Way up north, another kind of oil controversy

Not many people have heard of Fort Chipewyan, Alberta, nor the Athabaskan Tar Sands. Not these days, anyway, with the Deepwater Horizon disaster spewing oil into the Gulf of Mexico.

But in Fort Chipewyan, a hamlet of 1,007 people and commonly called, simply, “The Fort,” the ongoing effects of bitumen oil extraction—including continuous charges that cancer-causing carcinogens are finding their way into the local food supply—continue as the top news of the day.

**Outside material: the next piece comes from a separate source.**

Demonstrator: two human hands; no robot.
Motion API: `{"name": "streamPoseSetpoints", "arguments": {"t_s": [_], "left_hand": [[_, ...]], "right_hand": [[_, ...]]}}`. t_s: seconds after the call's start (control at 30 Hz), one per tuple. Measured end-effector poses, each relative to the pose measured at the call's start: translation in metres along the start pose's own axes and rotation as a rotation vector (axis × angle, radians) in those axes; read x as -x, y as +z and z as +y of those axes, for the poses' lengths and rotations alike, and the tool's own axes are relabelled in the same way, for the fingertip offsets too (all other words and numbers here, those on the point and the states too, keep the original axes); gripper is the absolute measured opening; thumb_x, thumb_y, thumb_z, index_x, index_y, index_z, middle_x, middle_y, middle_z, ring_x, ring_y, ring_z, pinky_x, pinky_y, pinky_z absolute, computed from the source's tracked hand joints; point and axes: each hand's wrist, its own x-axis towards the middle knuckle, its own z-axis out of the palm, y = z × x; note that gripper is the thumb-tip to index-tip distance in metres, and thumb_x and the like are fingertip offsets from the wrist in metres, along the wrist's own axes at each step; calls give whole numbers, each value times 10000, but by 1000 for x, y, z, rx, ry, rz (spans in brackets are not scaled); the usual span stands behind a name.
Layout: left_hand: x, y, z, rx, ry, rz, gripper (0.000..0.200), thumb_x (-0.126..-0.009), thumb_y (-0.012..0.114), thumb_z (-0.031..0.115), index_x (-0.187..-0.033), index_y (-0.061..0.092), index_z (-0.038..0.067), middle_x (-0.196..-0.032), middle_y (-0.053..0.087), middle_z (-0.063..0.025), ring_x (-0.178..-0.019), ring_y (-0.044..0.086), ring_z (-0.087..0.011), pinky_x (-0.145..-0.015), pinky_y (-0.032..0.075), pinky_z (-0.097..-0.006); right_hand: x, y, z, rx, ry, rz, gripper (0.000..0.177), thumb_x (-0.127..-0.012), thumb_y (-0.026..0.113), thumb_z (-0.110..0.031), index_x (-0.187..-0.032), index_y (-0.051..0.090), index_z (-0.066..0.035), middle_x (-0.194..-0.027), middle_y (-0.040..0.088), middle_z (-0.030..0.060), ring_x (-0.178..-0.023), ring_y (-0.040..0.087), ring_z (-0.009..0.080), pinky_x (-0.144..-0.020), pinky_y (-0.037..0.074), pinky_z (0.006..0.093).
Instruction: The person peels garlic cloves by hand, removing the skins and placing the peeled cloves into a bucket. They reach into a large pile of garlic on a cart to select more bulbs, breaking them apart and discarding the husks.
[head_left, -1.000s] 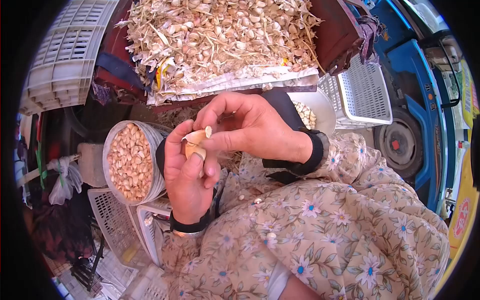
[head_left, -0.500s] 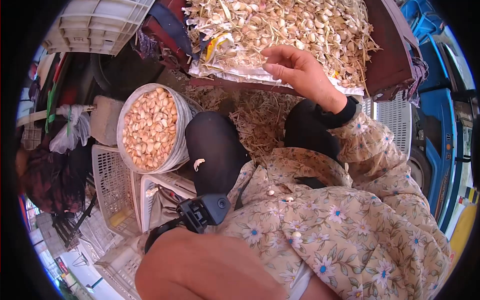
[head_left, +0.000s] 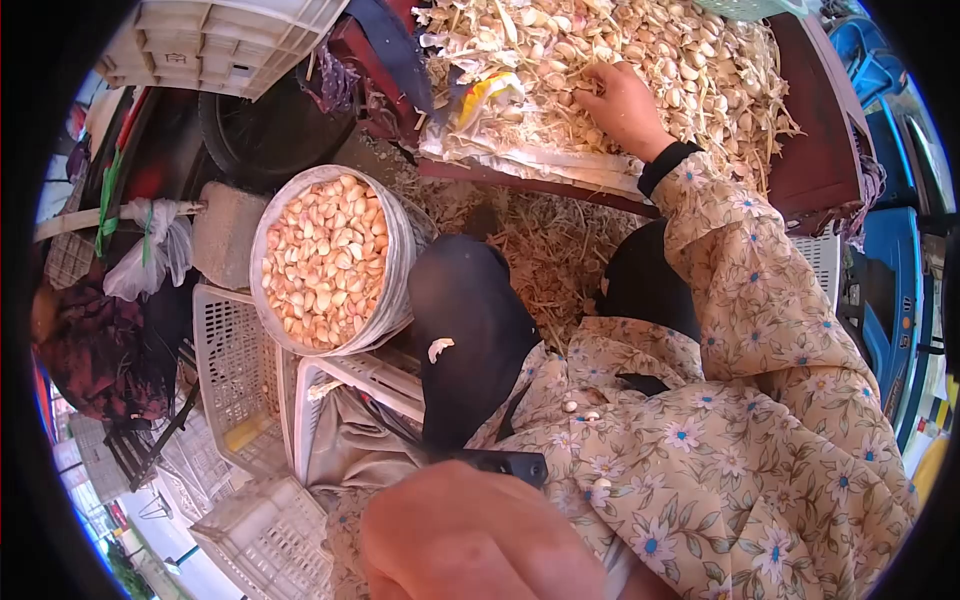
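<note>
My right hand [head_left: 625, 108], with a black band at its wrist, is over the heap of garlic cloves and dry husks [head_left: 690, 60]. Its thumb and forefinger are apart, fingertips down among the cloves, and I see nothing held between them. Large and blurred at the bottom is my left hand [head_left: 480, 535], raised close to the camera. The back of that hand shows and its fingers are hidden. A black device [head_left: 505, 465] sits just above it. To the left of my knee stands a white bucket [head_left: 400, 270] filled with cleaner garlic cloves [head_left: 325, 260].
The heap lies on a dark red table [head_left: 825, 130] with white sacking at its front edge. Plastic crates [head_left: 235, 370] stand left of my legs, another crate [head_left: 215, 40] at upper left. Husks [head_left: 545, 250] litter the ground between my knees. A blue vehicle [head_left: 890, 270] is at right.
My right hand has gone from above the heap's front edge farther in, down to the cloves. My left hand has shifted right in view. The whole view has moved slightly.
</note>
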Motion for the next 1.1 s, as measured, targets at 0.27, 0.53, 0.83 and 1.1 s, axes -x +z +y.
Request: {"name": "streamPoseSetpoints", "arguments": {"t_s": [0.27,0.53,0.83,1.1], "left_hand": [[51,-184,62,-1216,53,1015,218,-880,540,107,-1075,491,21,-740,474,-12,-586,396,-56,-524,331,-192],[34,-273,60,-1834,-19,889,211,-851,546,86,-1014,600,-37,-1039,602,-129,-976,548,-219,-878,412,-322],[-126,-191,-93,-1093,4,493,157,-892,539,94,-993,591,-15,-902,628,-83,-766,586,-118,-681,478,-234],[-122,-222,-178,-1173,-138,416,153,-878,541,80,-990,591,-12,-789,634,-24,-689,561,-70,-616,454,-207]], "right_hand": [[12,-24,20,-111,70,112,205,-766,605,-189,-920,613,-55,-912,559,149,-816,573,335,-727,468,413],[-1,-44,45,44,169,124,203,-758,570,-167,-947,590,-93,-908,546,116,-823,574,317,-704,463,420],[-8,-29,37,133,84,-97,100,-720,557,-132,-792,623,-113,-822,566,87,-741,602,287,-613,466,414],[-58,-63,49,-100,-99,296,300,-742,591,-100,-1040,591,-67,-1047,564,138,-929,554,341,-775,458,415]]}}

“The Fort” is located on the western tip of Lake Athabasca, adjacent to Wood Buffalo National Park in the eastern extremity of northern Alberta. It is near the Alberta Tar Sands, also known as the Athabaska Tar Sands—a huge area in which a sticky, tar-like substance known as bitumen seeps to the surface naturally.

Mining technology allows this substance to be extracted and processed into synthetic oil.

However, in June, a Paris-based monthly journal described the area as “an immense toxic cesspool.”

The report in Le Monde Diplomatique echoed a 2007 report by Kevin P. Timoney, an ecologist with Treeline Environmental Research, who concluded that the town’s treated drinking water was safe, but high levels of arsenic, mercury and polycyclic aromatic hydrocarbons were found in fish, which many people in Fort Chipewyan, especially members of its native community, rely on for a substantial portion of their diet.

The newest report, from Le Monde Diplomatique, charged that around the Athabasca lake region the cancer rate is becoming alarming: 30 percent above the Albertan provincial average. The culprit, said the report, is suspected to be the toxic reservoirs where the effluence from the oil industry’s operations is collected.

In 2007, Howard May, a spokesman for Alberta’s Department of Health and Wellness, responded to Timoney’s report in an e-mail: “There is nothing really new in these allegations, we have been looking into them for some two years now.” He wrote that the government investigation has found “no higher incidence of cancer in Fort Chipewyan than the rest of the province, and we stand by that analysis unless and until we are provided with further evidence.”

The Tar Sands in 1900

In First Nation days, people used bitumen to waterproof their canoes, but other than that, the Tar Sands (not really tar at all), had no other human uses.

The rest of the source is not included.